TRY IT – Give back, exactly as written, the lines from the beginning of the listing through the one that contains "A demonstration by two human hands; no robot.".

SUPPLIED DATA –
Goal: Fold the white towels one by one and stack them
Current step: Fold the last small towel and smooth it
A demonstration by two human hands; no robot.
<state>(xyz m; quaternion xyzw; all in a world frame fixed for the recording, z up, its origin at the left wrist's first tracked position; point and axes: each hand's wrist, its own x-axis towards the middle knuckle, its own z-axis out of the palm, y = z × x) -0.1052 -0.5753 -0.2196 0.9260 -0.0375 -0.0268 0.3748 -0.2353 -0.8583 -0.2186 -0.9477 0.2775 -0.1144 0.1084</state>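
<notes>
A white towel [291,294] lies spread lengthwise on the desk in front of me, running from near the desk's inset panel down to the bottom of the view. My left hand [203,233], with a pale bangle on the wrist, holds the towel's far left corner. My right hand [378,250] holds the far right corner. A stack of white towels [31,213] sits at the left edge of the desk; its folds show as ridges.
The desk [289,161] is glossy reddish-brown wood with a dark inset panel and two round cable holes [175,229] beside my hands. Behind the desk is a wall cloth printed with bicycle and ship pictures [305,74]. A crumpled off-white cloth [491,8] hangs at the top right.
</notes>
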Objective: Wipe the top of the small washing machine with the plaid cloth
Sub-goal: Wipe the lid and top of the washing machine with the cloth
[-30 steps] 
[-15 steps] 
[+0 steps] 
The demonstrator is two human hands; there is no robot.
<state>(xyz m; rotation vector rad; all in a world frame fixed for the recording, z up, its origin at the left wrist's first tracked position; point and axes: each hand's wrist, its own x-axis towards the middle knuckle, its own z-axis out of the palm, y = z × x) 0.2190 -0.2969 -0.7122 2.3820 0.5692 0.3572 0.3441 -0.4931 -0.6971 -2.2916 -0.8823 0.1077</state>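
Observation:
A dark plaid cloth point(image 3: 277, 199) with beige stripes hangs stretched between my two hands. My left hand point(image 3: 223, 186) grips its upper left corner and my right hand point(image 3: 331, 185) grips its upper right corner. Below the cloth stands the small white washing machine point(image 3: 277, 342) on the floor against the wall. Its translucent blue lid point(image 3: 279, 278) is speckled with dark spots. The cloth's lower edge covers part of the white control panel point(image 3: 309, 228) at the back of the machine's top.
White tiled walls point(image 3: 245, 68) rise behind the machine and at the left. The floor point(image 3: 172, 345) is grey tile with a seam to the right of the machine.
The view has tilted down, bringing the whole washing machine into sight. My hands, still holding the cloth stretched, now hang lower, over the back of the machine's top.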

REPLY TO THE EXERCISE –
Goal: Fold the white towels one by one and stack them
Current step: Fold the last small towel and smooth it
A demonstration by two human hands; no robot.

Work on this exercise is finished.